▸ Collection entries
────────

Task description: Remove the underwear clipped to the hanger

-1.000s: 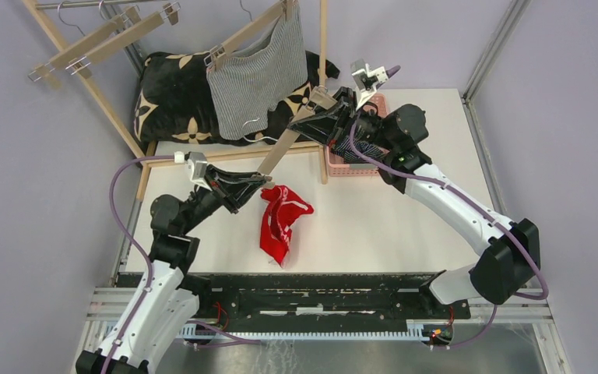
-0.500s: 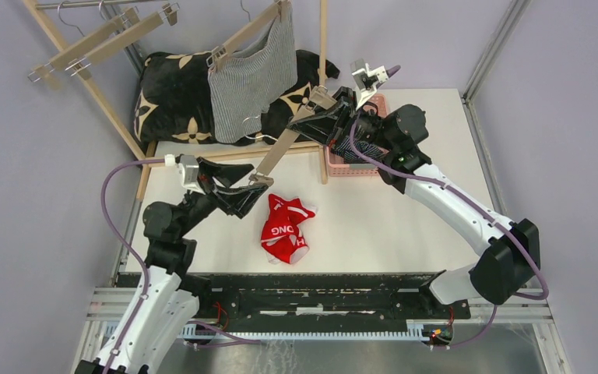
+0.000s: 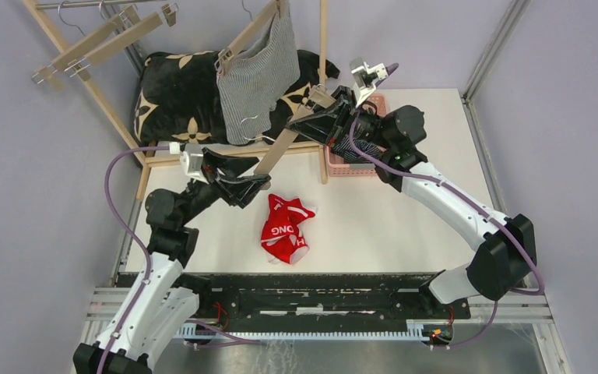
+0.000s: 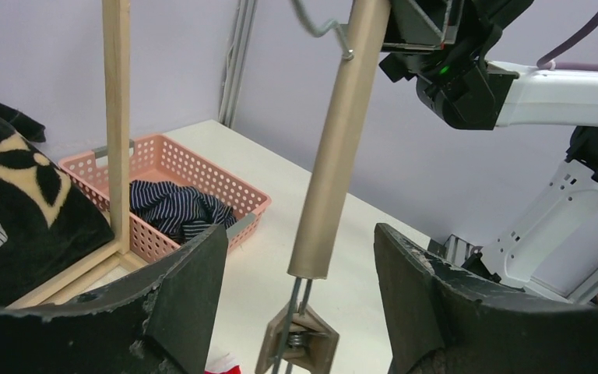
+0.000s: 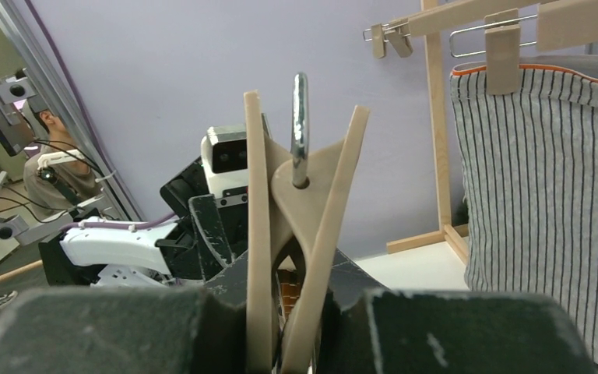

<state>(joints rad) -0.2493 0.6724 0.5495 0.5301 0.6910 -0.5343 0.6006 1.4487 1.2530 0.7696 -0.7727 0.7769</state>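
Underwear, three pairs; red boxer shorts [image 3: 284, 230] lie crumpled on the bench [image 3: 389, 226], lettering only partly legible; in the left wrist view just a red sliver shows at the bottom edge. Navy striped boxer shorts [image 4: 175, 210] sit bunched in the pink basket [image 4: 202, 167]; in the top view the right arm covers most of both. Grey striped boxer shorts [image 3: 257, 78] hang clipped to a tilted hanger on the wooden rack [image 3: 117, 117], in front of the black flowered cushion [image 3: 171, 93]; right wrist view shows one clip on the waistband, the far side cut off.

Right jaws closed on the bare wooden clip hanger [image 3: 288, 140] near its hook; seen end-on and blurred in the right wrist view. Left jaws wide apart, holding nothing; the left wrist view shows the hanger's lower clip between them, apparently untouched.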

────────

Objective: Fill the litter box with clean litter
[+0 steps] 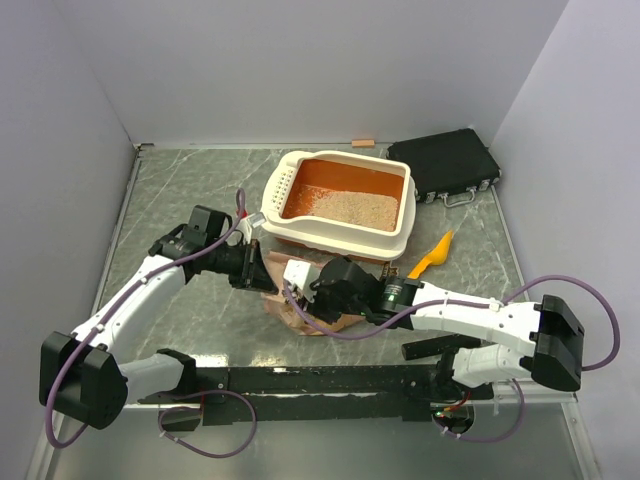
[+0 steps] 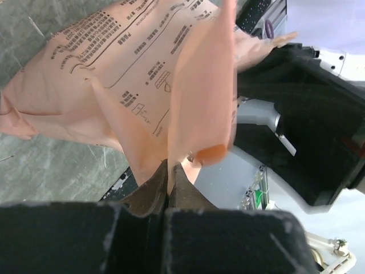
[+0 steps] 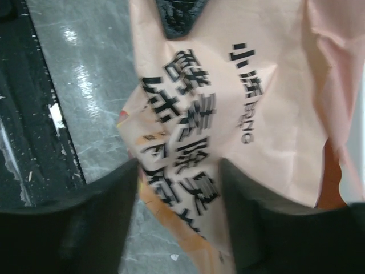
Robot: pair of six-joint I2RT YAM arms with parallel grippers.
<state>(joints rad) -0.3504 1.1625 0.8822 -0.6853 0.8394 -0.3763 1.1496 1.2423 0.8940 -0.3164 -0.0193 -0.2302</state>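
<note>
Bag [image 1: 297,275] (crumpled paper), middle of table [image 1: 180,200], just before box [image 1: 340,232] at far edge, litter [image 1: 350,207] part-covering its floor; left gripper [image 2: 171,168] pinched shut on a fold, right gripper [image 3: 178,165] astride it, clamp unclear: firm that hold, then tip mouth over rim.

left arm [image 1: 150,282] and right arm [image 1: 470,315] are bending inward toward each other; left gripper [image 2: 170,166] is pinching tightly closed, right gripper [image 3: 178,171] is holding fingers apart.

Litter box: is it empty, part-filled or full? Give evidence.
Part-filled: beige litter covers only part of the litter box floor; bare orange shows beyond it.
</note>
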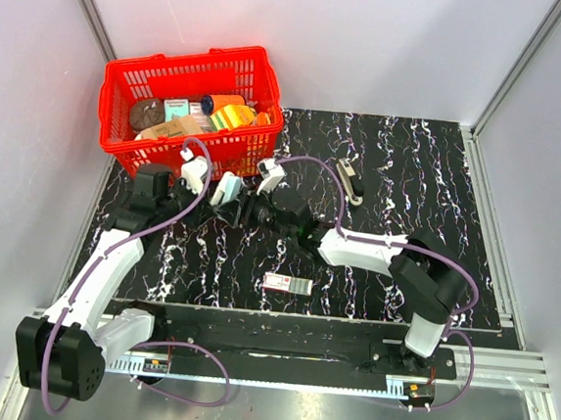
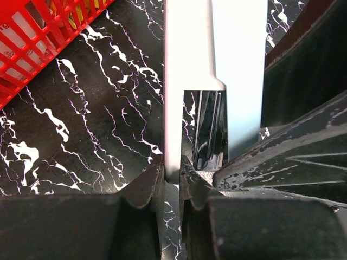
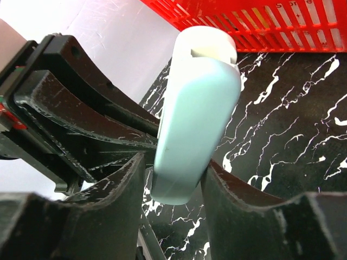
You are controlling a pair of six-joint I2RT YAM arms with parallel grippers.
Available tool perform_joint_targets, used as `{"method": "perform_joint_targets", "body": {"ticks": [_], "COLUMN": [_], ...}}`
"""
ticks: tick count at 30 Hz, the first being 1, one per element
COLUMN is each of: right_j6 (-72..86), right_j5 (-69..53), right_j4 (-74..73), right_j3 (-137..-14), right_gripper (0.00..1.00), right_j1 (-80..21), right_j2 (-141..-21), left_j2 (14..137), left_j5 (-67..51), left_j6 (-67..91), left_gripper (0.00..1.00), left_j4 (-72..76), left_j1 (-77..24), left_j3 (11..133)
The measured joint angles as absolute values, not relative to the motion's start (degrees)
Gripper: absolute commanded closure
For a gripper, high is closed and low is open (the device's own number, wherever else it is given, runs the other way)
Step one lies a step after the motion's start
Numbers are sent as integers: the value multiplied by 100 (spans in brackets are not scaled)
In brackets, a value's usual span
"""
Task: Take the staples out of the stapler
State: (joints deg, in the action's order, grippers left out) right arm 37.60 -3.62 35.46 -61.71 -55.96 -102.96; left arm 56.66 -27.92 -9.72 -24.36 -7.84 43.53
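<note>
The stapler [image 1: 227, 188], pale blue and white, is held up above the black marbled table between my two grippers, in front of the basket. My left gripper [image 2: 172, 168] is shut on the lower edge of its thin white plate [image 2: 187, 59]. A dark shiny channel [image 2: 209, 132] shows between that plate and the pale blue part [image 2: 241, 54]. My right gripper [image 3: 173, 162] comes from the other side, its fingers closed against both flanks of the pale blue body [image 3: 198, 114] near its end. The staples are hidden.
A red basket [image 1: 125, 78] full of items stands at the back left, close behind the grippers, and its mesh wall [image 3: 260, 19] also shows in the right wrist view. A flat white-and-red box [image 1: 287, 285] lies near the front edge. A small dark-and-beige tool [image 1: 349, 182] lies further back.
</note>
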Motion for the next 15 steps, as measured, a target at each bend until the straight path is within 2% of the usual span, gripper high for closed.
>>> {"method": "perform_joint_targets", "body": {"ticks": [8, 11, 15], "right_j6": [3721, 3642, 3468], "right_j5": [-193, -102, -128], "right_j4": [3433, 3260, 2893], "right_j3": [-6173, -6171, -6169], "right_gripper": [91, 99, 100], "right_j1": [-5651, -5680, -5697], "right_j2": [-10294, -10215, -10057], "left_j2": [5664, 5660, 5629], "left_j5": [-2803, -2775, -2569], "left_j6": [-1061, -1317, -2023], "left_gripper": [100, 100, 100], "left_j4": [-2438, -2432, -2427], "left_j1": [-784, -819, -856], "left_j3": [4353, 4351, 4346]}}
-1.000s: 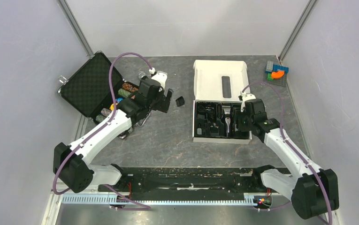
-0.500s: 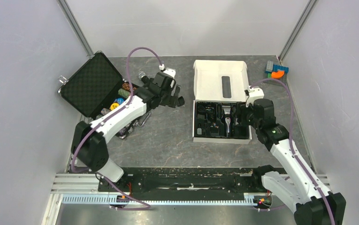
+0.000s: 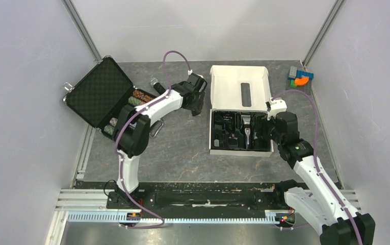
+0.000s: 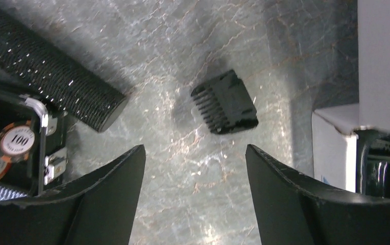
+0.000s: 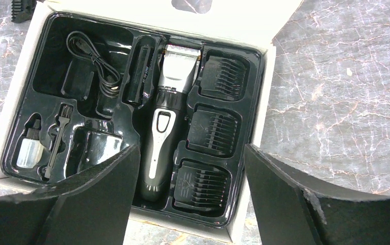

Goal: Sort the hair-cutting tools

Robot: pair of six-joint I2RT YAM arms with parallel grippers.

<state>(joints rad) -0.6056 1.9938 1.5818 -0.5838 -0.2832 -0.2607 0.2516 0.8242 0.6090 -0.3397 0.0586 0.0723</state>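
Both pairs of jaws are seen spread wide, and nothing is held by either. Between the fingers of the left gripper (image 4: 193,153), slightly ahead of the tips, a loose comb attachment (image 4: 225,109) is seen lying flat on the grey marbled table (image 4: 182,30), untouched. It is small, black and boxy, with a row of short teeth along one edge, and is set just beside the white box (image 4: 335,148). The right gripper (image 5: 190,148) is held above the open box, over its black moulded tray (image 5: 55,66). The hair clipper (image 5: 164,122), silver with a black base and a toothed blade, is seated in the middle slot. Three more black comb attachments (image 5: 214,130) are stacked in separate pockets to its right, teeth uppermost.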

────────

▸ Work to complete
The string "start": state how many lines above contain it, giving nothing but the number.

▸ Answer area
2